[Exercise requirements]
Would you please write out only the lines running from the top of the listing through the one holding "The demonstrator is", exactly, with both ends kept and pictures left out?

-------- Supplied material --------

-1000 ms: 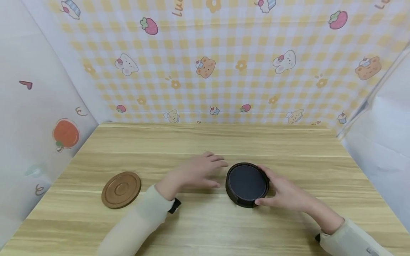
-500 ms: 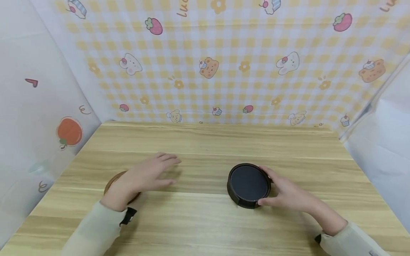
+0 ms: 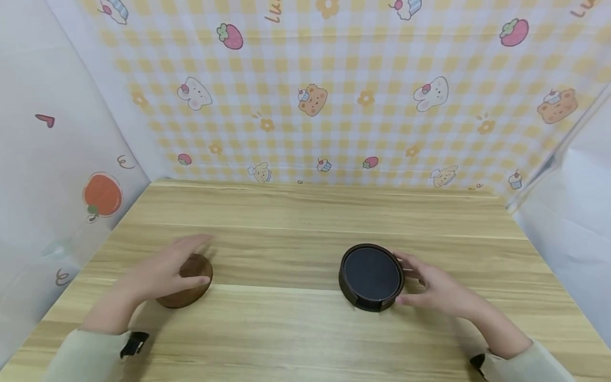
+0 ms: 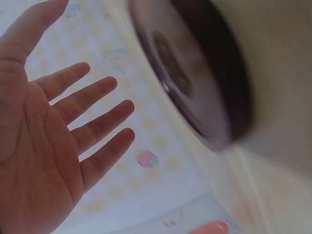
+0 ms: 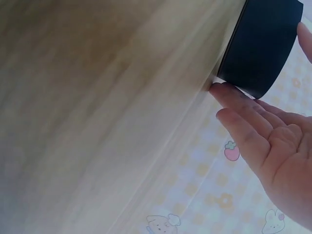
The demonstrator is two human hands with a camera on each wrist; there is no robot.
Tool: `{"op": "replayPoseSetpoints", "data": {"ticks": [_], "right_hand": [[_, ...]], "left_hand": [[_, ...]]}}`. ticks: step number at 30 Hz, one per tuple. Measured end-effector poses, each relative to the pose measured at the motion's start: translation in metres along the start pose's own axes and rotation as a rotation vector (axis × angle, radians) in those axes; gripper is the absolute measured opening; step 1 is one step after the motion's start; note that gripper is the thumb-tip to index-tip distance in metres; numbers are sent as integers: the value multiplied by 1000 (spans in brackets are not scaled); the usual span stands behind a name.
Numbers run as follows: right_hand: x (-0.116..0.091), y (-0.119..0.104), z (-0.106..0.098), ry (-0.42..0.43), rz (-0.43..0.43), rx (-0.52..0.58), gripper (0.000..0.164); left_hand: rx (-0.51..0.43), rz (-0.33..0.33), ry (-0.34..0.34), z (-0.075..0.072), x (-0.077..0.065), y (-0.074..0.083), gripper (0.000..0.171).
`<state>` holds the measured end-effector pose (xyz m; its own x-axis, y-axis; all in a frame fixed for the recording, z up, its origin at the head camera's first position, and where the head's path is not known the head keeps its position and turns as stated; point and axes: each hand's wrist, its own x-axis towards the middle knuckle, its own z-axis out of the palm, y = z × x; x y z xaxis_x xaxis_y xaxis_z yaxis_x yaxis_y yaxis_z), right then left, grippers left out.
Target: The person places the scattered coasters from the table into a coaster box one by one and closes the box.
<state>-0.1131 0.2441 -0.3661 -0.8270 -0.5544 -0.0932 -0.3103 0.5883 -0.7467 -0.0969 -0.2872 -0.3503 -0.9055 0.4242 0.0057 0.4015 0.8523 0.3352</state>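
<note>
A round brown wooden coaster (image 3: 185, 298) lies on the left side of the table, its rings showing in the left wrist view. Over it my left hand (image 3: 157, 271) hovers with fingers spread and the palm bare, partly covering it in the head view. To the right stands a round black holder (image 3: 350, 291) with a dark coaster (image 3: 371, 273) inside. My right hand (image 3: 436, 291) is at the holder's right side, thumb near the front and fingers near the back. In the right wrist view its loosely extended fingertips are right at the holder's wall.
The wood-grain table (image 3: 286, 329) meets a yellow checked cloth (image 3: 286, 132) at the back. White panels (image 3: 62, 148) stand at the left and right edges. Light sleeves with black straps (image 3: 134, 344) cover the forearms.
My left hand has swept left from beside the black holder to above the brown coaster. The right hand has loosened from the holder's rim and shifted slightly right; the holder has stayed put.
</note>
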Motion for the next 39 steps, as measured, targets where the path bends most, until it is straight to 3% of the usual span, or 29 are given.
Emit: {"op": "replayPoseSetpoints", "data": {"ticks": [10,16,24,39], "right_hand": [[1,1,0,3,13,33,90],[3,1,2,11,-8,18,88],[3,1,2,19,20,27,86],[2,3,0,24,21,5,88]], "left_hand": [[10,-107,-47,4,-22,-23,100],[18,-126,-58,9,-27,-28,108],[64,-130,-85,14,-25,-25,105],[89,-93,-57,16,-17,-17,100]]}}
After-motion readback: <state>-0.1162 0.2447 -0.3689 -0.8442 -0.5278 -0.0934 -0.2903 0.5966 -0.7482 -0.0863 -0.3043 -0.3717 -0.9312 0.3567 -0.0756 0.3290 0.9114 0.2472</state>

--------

[Written solution]
-1000 ms: 
-500 ms: 
+0 ms: 
+0 ms: 
+0 ms: 
The demonstrator is two human hands with a camera on each wrist; there is no robot.

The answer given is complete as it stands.